Retype the opening lines of the data exactly, stopping after the line that contains "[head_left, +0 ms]". Skip every picture.

Segment Start: SOURCE MATERIAL

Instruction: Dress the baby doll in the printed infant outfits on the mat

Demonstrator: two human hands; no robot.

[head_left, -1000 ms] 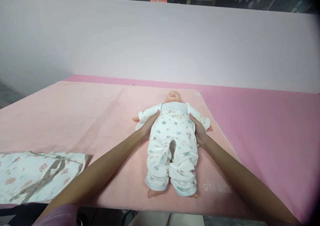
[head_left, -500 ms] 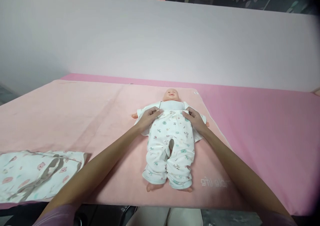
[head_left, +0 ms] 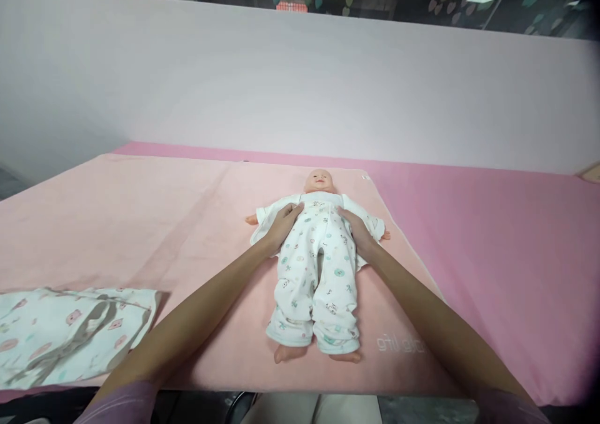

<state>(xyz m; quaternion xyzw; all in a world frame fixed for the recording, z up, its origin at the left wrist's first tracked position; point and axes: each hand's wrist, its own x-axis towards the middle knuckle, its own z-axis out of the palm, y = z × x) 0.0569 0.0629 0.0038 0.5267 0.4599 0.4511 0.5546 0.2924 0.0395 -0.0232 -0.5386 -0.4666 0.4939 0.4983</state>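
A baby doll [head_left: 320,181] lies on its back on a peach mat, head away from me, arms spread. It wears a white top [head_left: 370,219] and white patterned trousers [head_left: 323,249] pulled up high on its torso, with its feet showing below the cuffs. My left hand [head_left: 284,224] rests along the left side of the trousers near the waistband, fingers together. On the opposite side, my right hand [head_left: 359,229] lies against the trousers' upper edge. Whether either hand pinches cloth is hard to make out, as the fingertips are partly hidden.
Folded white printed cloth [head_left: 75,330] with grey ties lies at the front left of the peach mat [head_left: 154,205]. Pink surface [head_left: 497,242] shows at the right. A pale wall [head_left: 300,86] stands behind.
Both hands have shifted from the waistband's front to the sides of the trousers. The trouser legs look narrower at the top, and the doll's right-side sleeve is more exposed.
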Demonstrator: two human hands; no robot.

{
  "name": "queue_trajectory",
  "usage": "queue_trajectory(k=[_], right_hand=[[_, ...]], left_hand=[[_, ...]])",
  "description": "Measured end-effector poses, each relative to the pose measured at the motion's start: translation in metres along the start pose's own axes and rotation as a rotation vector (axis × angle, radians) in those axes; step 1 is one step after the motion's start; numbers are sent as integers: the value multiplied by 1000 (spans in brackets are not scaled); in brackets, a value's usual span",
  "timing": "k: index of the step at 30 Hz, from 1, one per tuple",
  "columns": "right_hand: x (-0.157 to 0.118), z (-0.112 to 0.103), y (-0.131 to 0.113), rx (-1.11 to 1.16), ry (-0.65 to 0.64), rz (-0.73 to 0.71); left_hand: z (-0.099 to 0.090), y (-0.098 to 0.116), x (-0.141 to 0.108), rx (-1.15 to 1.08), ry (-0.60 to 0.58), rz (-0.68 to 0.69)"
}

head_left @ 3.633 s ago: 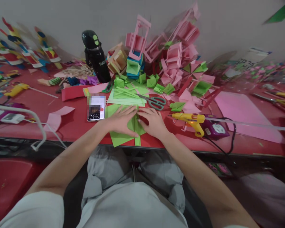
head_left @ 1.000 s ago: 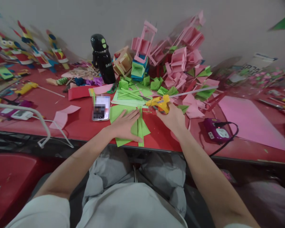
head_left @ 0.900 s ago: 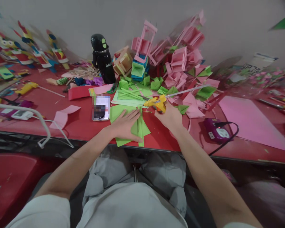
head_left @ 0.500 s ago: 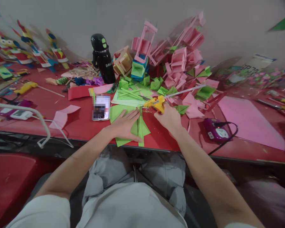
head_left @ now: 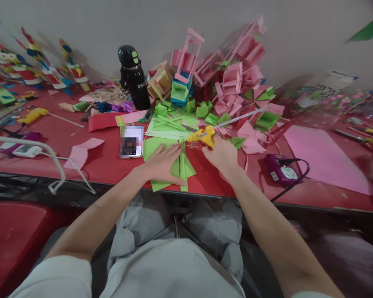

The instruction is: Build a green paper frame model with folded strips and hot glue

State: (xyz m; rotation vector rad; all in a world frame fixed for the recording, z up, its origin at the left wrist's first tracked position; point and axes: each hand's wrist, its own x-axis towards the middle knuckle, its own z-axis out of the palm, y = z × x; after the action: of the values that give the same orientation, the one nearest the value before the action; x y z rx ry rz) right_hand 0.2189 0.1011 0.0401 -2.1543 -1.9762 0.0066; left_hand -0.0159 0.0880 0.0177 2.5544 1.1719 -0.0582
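My left hand [head_left: 165, 164] lies flat with spread fingers on green paper [head_left: 189, 167] at the table's front edge. Beneath its fingertips and thumb runs a narrow folded green strip [head_left: 182, 165]. My right hand [head_left: 220, 153] is wrapped round the handle of a yellow glue gun [head_left: 202, 135], which has a clear glue stick [head_left: 240, 118] coming out of its back. The gun's nozzle points left, at the top end of the strip; whether it touches cannot be made out.
A phone [head_left: 132, 142] lies left of the green paper, with a black bottle [head_left: 135, 78] behind it. Pink and green folded pieces [head_left: 233, 78] are heaped at the back. On the right are a purple power socket [head_left: 282, 169] and a pink sheet [head_left: 326, 159].
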Motion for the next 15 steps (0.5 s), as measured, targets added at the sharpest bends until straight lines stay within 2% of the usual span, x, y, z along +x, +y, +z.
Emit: queue_trajectory(k=[15], right_hand=[[-2,-3,-1,-65,34,10]], left_hand=[[-3,2,-1,-5,0,-4]])
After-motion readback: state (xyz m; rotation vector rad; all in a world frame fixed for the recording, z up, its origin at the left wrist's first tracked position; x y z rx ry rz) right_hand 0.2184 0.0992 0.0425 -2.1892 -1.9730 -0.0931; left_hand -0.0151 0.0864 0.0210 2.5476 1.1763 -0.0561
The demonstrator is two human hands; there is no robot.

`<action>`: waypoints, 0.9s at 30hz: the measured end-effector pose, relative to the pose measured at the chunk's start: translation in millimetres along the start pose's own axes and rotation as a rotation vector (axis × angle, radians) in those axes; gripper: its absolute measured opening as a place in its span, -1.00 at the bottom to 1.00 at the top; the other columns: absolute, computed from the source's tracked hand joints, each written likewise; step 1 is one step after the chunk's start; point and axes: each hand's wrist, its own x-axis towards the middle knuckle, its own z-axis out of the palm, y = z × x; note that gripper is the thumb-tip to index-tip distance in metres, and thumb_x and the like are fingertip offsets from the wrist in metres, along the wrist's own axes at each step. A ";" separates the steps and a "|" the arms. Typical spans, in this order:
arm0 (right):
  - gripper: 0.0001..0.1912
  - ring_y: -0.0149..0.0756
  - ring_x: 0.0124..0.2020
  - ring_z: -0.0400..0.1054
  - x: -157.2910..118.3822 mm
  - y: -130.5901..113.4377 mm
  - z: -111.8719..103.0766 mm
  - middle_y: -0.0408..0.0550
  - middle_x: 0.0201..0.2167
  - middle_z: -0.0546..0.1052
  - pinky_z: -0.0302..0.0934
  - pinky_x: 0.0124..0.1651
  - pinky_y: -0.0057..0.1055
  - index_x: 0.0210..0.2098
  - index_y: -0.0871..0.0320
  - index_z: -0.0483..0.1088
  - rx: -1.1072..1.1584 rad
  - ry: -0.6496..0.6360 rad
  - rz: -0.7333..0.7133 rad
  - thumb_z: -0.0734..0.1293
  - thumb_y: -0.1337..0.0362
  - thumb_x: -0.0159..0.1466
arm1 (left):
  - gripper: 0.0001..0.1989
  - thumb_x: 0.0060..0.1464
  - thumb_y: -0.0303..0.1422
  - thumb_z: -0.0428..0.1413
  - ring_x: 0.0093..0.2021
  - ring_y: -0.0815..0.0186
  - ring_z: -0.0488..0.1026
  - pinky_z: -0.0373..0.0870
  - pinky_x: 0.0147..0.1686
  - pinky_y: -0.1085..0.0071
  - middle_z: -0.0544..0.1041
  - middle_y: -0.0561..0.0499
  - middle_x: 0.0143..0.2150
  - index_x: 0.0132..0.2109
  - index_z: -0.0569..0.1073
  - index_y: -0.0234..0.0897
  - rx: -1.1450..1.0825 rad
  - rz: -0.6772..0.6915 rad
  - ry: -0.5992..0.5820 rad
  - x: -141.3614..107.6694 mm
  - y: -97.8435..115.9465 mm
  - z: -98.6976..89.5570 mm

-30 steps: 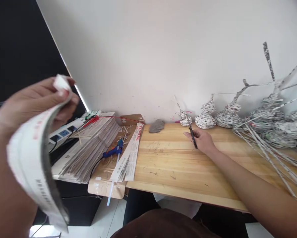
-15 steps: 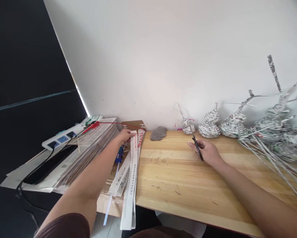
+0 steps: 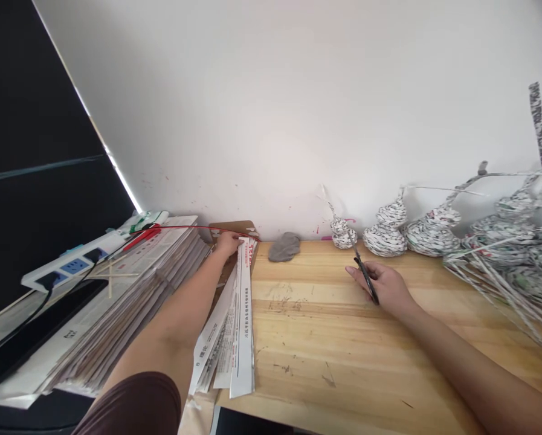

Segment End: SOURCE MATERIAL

**SOLUTION:**
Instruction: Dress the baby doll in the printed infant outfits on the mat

Demonstrator: two human hands; no robot.

[head_left, -1000 ms] 
[head_left, -500 ms] 
[head_left, +0 ms] 

That concludes the response.